*Exercise instructions*
Nothing but the lines below between the line holding "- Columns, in" and the line holding "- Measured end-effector", inclusive, should appear in the answer, each set down exactly.

++++

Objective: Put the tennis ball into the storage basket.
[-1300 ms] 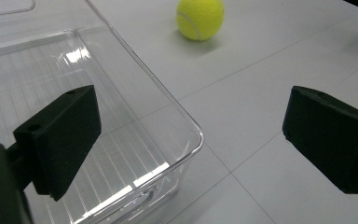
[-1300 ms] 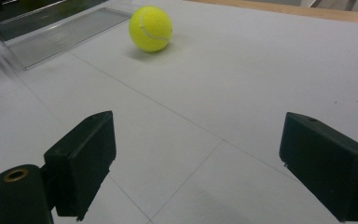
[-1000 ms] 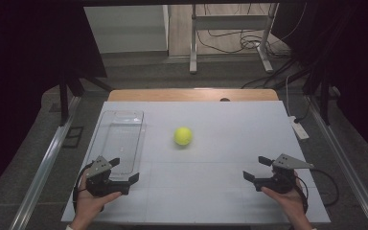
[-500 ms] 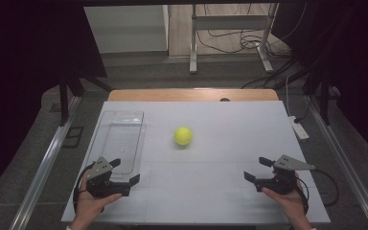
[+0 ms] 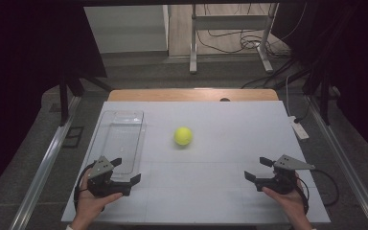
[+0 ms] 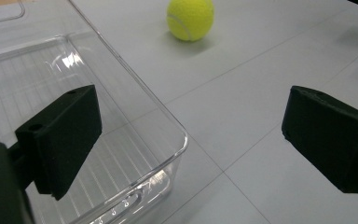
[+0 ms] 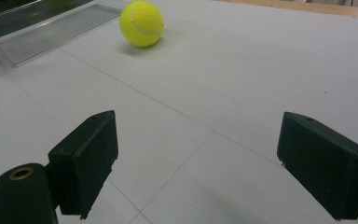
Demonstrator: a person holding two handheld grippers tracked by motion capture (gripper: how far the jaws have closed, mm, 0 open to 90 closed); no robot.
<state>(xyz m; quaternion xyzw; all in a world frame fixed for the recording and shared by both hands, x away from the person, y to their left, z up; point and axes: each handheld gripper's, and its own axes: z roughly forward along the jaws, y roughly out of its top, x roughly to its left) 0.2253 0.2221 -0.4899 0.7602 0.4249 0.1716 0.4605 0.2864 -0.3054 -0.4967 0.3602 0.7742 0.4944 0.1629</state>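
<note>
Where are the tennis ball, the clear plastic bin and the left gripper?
tennis ball (image 5: 183,136), high view, centre of the ball.
clear plastic bin (image 5: 120,115), high view, far rim.
left gripper (image 5: 125,170), high view, midway between fingertips.

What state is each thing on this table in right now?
Tennis ball: loose on the table, untouched, outside the tray.
Clear plastic tray: upright, empty.
Left gripper: open, holding nothing, at the tray's near corner.
Right gripper: open, holding nothing, over bare table.
</note>
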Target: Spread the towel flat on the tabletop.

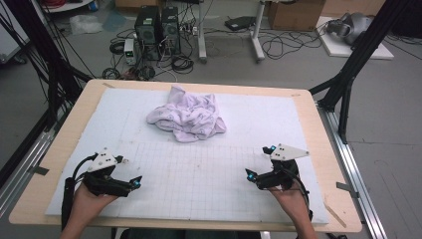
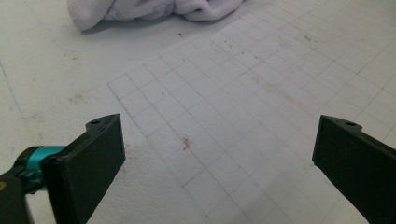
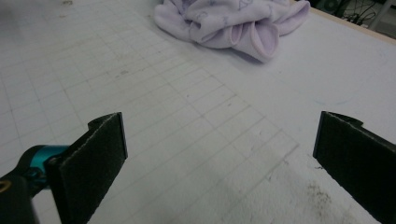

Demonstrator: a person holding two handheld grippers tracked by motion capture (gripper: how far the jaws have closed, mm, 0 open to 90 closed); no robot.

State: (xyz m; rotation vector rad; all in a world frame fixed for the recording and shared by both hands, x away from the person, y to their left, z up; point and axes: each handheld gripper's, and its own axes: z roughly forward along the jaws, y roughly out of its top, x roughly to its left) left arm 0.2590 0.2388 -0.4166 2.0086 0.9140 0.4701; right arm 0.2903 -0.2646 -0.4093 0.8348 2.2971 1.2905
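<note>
Left hand (image 1: 92, 195) coming in from bottom edge, gripping left gripper (image 1: 130, 173) low over near left of table, jaws pointing inward and forward, standing wide apart, holding nothing. Right hand (image 1: 288, 195) coming in from bottom edge, gripping right gripper (image 1: 259, 162) at near right, jaws angling inward, likewise spread wide, gripping nothing. Both forearms lying roughly symmetric.

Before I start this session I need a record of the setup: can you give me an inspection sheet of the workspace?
Surface: white gridded mat on a wooden table, with scuffs and a small orange mark.
Job's things: crumpled lilac garment, far centre of the mat, untouched.
Clutter: nothing seen.
Grippers: left gripper and right gripper both open, near the front edge.
Cables: loose coils on the floor.
Surroundings: computer towers, cardboard box, black frame legs.
</note>
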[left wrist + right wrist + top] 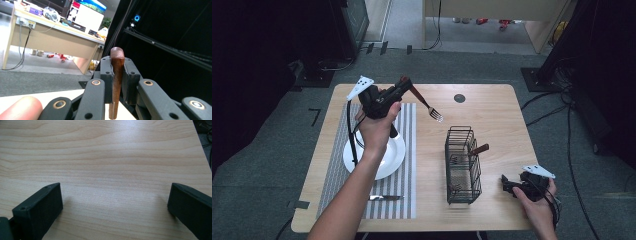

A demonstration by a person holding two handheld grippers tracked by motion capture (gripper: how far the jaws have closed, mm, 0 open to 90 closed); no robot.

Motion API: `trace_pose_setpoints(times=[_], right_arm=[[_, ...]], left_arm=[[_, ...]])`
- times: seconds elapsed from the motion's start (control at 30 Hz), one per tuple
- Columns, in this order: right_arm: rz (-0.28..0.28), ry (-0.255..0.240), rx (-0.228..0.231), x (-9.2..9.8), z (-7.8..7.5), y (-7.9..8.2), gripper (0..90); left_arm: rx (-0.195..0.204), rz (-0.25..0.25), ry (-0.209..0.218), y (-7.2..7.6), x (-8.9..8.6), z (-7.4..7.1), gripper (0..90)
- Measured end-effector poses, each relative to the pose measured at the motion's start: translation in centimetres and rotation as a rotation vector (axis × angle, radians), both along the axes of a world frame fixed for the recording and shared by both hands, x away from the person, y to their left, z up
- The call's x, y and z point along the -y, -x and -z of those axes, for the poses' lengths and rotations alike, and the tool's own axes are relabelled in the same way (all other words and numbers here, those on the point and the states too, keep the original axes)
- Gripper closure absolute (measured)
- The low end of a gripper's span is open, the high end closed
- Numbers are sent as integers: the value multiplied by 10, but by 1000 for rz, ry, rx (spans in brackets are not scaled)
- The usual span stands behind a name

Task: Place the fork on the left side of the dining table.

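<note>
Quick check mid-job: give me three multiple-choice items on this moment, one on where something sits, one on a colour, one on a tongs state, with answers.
1. Where does the knife lie?
A. in the wire basket
B. on the striped placemat, near the table's front edge
C. on the plate

2. What colour is the plate?
A. white
B. black
C. brown

3. What are the left tongs doing?
A. resting open on the table
B. clamped on the basket
C. clamped on the fork's wooden handle

Answers: 1 B, it lies on the placemat below the plate. 2 A, the rim reads white. 3 C, the fork hangs from them, handle between the jaws.
</note>
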State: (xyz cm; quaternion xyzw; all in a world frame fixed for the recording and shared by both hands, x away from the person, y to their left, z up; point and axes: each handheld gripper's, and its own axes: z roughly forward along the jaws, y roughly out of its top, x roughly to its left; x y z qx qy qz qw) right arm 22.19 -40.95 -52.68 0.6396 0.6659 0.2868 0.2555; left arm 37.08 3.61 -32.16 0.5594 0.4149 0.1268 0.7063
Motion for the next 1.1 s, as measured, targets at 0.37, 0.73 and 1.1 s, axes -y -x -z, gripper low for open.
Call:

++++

*Answer to this problem*
- Columns, in this order: right_arm: rz (-0.28..0.28), ry (-0.255..0.240), rx (-0.228..0.231), x (-9.2..9.8), z (-7.8..7.5), y (-7.9..8.2), gripper (0..90); left_arm: rx (-0.195..0.204), rz (-0.25..0.25), ry (-0.209..0.218), y (-7.2..7.6), x (-8.9..8.6), z (-7.4..7.1), gripper (0..90)
- Measured end-effector poses, each relative to the pose measured at the motion's start: translation in centimetres and rotation as a rotation vector (axis × angle, radians), both along the axes of a world frame fixed for the recording and shared by both hands, x away from the person, y to their left, z up

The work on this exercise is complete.